> **What is needed**:
Beginning at the top of the material, repeat each line exactly, and stop once the line with "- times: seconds" has been written.

(Beginning of Dataset section)

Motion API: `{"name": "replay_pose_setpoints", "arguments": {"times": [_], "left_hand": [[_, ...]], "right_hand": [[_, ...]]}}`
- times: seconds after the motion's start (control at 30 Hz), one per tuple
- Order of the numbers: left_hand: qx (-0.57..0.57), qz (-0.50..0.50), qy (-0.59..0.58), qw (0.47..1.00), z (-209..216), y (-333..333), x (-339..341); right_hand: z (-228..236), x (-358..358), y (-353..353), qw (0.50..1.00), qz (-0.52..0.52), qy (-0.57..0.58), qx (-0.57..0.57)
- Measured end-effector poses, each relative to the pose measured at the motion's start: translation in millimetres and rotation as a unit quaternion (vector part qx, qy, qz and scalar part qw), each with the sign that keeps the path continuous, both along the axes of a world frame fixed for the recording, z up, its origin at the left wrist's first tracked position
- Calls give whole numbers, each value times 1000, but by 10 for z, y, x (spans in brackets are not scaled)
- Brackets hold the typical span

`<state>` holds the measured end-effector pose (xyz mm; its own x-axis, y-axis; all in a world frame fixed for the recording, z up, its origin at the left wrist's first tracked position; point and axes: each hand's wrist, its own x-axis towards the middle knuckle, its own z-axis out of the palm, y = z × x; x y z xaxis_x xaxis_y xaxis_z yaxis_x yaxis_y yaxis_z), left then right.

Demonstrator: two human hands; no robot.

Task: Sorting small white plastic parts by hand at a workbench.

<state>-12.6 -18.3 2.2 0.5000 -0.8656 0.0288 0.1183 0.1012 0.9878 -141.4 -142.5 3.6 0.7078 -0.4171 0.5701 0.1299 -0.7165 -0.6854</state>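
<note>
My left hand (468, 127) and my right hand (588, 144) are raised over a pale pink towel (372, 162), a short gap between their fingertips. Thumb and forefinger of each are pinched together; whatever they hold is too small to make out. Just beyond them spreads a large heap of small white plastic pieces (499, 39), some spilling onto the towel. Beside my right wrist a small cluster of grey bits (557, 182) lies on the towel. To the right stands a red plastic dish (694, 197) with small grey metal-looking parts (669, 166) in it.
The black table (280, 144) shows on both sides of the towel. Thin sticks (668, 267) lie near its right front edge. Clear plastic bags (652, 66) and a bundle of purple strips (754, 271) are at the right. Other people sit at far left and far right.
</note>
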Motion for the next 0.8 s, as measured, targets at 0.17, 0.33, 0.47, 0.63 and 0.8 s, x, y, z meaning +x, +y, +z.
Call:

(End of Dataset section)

> **Response to the exercise**:
Motion API: `{"name": "replay_pose_setpoints", "arguments": {"times": [_], "left_hand": [[_, ...]], "right_hand": [[_, ...]]}}`
- times: seconds after the motion's start (control at 30 Hz), one per tuple

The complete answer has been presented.